Sprint shares fell 7 cents to $5.66 in afternoon trading, as the major indexes fell 2 percent.
The acquisition should boost Overland Park, Kan.-based Sprint’s data capacity and speeds in the Midwest. It doesn’t have as much available spectrum, or space on the airwaves, as the larger carriers do for its new “4G LTE” network, which holds back its speeds.
Last month, Sprint struck a deal to sell 70 percent of itself to Japanese cellphone carrier Softbank Corp. for $20 billion.

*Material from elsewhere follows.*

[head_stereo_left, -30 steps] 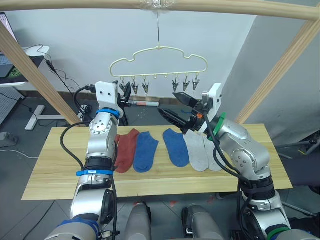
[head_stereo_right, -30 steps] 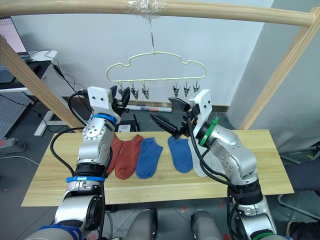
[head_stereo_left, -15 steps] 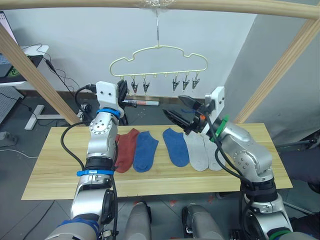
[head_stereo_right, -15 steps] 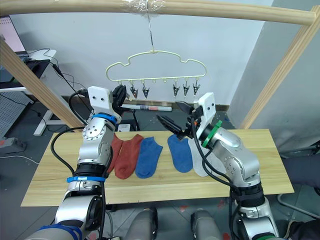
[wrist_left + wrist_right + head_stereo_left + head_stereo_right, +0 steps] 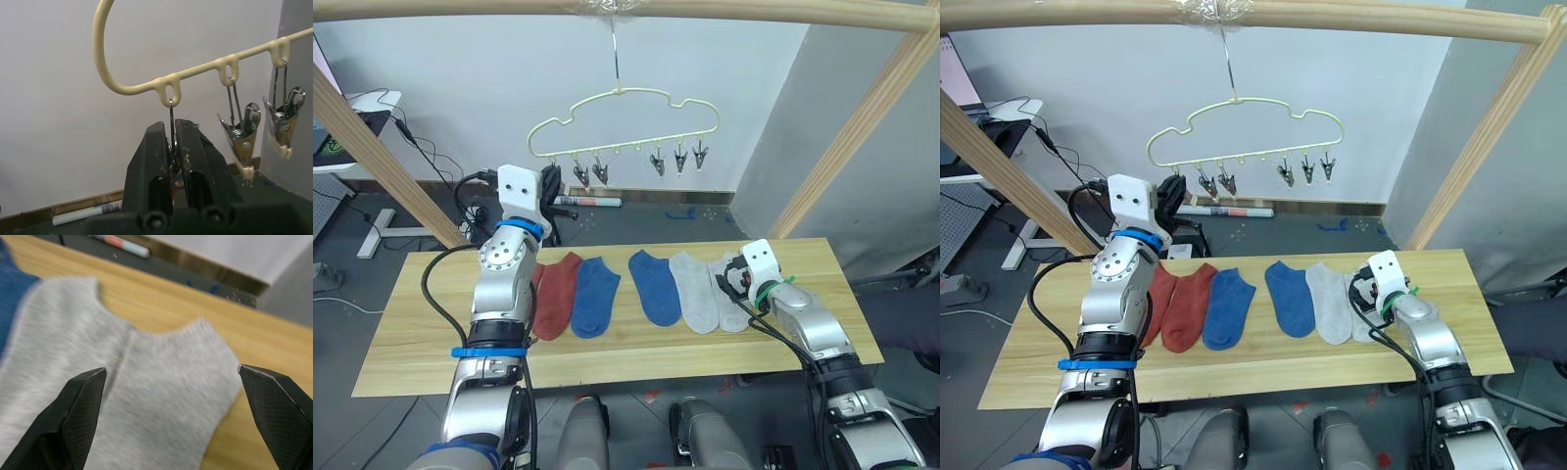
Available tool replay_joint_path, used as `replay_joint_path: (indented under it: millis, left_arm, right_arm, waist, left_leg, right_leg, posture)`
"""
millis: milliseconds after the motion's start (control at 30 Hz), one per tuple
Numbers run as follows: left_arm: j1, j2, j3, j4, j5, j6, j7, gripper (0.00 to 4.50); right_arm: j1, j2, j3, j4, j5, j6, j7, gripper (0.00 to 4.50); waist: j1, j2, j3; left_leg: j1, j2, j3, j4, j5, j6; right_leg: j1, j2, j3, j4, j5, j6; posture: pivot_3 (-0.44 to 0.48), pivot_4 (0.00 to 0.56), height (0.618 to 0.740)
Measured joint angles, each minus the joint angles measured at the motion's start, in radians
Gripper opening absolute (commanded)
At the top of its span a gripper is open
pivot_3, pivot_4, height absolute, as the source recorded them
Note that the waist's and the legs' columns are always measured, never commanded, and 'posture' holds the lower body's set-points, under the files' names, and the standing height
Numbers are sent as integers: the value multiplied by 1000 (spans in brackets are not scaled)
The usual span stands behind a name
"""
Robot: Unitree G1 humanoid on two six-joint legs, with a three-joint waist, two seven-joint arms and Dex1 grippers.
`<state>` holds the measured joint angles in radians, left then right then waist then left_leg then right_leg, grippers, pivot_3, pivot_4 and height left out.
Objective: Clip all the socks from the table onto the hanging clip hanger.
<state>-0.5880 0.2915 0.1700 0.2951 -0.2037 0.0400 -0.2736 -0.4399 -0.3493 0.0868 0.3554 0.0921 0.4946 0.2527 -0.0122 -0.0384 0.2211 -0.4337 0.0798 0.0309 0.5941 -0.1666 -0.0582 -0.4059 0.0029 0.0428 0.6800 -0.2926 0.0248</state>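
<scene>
Grey sock (image 5: 146,396) between the spread right hand (image 5: 171,421).

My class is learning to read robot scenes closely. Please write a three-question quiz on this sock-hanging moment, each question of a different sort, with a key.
1. True or false: the left gripper is shut on a clip of the clip hanger.
2. Which sock lies under the open right gripper? A) rust-red B) blue C) light grey
3. Fill in: the socks lie in a row on the ___.

Key: 1 true; 2 C, the grey sock; 3 table.
</scene>
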Motion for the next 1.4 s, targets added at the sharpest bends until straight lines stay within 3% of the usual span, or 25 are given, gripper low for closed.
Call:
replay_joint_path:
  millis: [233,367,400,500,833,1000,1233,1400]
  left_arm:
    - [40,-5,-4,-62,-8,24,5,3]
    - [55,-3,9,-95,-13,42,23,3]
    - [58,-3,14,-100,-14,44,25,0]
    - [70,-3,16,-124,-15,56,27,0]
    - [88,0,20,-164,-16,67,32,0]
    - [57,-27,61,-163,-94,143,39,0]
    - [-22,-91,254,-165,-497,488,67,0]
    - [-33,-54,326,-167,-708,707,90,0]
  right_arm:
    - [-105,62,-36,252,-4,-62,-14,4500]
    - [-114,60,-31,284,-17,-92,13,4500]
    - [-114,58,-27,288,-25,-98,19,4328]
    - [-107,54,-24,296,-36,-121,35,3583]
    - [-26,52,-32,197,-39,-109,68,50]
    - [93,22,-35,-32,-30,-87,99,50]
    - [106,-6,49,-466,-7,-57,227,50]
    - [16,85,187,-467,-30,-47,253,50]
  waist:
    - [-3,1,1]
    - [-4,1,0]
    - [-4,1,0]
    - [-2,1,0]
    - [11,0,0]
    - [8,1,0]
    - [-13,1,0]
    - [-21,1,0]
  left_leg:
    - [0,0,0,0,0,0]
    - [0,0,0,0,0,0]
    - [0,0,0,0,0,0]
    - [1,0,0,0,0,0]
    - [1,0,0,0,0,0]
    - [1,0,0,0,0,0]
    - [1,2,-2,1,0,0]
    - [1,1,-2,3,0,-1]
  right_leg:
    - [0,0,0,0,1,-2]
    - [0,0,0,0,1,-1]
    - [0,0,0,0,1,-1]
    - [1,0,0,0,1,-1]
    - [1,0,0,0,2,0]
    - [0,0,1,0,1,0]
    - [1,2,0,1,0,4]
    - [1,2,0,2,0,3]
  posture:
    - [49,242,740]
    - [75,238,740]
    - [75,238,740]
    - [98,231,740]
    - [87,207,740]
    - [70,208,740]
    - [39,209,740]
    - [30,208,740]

Though the deal hasn’t closed yet, Softbank has lent Sprint money, giving the previously cash-strapped carrier freedom to pursue deals.
U.S. Cellular is the country’s sixth-largest wireless carrier, with 5.8 million devices on its network. As wireless data speeds become more and more important to customers, smaller carriers like U.S. Cellular are finding it hard to compete against the biggest carriers, Verizon Wireless and AT&T, and it’s been losing high-paying customers at a slow but steady rate for the last three years.
The acquisition is subject to regulatory approval, and is expected to close in the middle of next year.
Also on Wednesday, U.S. Cellular said its third-quarter net income dropped 43 percent, as the company subsidized sales of new smartphones.
U.S. Cellular earned $35.5 million, or 42 cents per share, down from $62.1 million, or 73 cents per share, in the same quarter last year. Revenue rose 3 percent to $1.14 billion.